Mr. Mackenzie King:
Yes, that they had been described. Let us drop the word "euphoniously" altogether and view in a clear and direct manner the simple fact that the government is asking this parliament to give it a blank cheque to deal with unemployment relief in such a manner as it may think wise.
And again at page 4288 Mr. Mackenzie King said:
Now, may I say this to him? So far as the opposition is concerned, we will be prepared to allow him to make any estimate he likes, so long as it is an estimate based on good judgment, and we will not question that estimate, we will allow him to have the amount he asks for. But we do assert, if it is only for the sake of maintaining what is the most fundamental of all obligations of the commons, namely, its control over expenditure, that he should not ask us to give him a blank cheque to borrow as much as he pleases to deal with this particular matter.

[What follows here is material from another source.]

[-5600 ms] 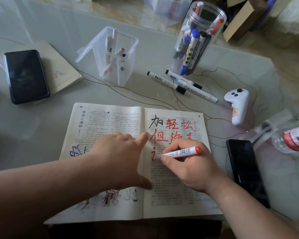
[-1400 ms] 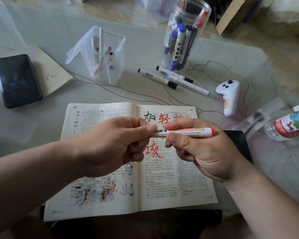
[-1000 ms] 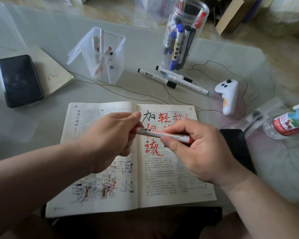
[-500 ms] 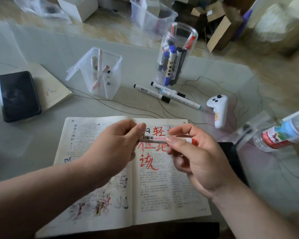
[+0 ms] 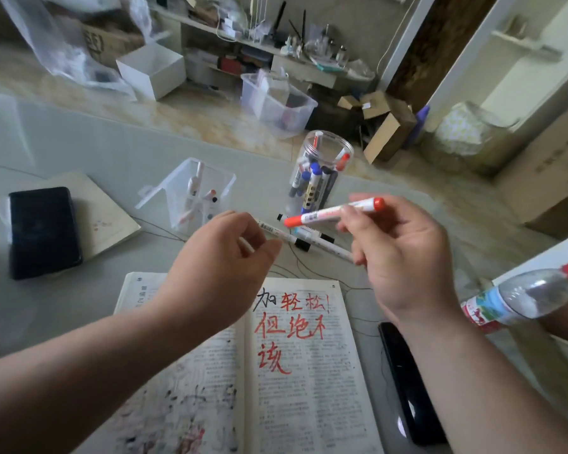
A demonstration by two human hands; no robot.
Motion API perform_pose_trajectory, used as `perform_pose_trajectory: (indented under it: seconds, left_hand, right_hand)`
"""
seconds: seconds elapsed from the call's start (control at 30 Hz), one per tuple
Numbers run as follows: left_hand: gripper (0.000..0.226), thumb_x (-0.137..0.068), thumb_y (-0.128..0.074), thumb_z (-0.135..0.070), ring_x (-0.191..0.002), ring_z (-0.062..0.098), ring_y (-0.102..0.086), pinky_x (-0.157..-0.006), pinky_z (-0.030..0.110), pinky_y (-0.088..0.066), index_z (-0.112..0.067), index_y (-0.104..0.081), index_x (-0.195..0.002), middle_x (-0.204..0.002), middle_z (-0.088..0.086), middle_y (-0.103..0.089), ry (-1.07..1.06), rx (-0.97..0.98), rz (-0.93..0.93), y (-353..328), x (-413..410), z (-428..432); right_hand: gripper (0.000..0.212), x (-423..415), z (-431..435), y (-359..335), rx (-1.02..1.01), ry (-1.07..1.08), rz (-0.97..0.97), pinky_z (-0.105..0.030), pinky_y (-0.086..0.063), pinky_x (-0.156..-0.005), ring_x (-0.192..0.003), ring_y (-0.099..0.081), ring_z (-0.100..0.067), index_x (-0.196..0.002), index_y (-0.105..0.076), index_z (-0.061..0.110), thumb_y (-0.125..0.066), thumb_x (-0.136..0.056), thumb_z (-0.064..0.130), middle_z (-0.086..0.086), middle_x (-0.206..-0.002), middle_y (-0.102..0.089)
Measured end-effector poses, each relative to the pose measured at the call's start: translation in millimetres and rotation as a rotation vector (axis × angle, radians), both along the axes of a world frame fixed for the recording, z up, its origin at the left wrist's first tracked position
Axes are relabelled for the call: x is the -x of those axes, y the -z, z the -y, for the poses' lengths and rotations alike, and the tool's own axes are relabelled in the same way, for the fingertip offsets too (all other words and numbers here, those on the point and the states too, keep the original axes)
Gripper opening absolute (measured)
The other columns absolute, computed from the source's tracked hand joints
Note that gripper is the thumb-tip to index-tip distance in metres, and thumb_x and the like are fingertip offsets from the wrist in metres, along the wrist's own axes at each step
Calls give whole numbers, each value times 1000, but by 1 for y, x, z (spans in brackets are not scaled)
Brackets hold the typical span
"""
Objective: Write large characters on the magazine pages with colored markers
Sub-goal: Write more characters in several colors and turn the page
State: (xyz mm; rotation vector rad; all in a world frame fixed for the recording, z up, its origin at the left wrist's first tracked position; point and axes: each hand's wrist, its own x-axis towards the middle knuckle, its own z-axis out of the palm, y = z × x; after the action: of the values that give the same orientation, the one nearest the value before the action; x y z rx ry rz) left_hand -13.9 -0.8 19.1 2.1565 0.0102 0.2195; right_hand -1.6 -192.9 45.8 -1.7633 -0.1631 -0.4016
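1 paper magazine (image 5: 304, 381), open flat. 1 slim capped red marker (image 5: 322, 216) above its top edge, pinched by right hand (image 5: 404, 257); left hand (image 5: 223, 267) apart, loosely curled, empty. Beyond: 2 white markers (image 5: 276, 231), 1 round clear jar (image 5: 325, 158).

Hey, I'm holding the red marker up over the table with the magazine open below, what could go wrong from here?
1. The right hand has only a fingertip grip on the red marker; it could slip onto the magazine.
2. The left hand hovers off the magazine, so its pages may shift.
3. The tall marker jar stands just beyond both hands and could be tipped.
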Motion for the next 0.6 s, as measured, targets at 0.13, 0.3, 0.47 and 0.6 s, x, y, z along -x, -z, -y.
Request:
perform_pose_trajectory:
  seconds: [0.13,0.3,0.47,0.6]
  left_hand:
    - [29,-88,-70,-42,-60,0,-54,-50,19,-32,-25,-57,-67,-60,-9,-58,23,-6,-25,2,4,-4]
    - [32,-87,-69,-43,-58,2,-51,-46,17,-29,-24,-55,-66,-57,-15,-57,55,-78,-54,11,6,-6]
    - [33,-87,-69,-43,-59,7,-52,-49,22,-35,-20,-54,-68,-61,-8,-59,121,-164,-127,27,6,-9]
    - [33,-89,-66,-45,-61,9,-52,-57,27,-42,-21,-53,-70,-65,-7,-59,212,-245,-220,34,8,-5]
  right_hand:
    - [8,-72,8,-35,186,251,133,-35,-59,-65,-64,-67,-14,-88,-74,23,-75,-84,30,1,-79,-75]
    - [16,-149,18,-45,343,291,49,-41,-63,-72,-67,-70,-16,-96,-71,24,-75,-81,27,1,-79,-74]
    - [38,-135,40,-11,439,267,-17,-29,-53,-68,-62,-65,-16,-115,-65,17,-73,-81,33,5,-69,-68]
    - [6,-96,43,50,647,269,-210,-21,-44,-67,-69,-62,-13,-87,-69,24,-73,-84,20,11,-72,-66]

I can almost hear Mr. King speaking in a debate such as this where the powers granted are in no way limited as to time. How much more smartly would he have dealt with this particular bill than the bill which was then being debated by the House of Commons? The closing remarks by Mr. King at the resolution stage are found at page 4290 of Hansard:
But we cannot completely surrender the rights of this House of Commons and of parliament with respect to its control over expenditures for any purpose that may be named, and we cannot accord him our approval of the resolution in the form in which it has been brought down.
Now, Mr. Speaker, I should like to bring ourselves forward to the debate on second reading of that act, which commenced on July 31, 1931. Mr. King's remarks are found at page 4413 of Hansard:
It seems to me this bill disregards parliament altogether; it is a complete usurpation of the rights of parliament.
And further down the page:
I do not think it is possible to emphasize too strongly how serious is the departure which the government is making in asking this house, no matter what the reason may be, to give it unlimited powers of the kind.
This is exactly the same type of legislation which Mr. King condemned so strongly in 1931. Again, at page 4415 of Hansard, we find Mr. King saying:
If this measure were dealt with as it deserves to be, it would be the duty of this House of Commons to remain in session until the measure was withdrawn. That is the only way in which I believe a free parliament could in the circumstances be expected to maintain the rights of a free people.
I heartily endorse those words referring to the duty of this house to remain in session until either the measure is withdrawn or some more suitable measure is presented to us in line with the arguments we have presented.
Hon. Ernest Lapointe also entered that debate on second reading on July 31, 1931, and some of his remarks are most enlightening. I quote from page 4419 of Hansard:
I say that even then there were abuses, but in this measure there is no limitation as far as amounts of money are concerned-
Defence Production Act
Here I interject that in this case there is no limitation as far as time is concerned.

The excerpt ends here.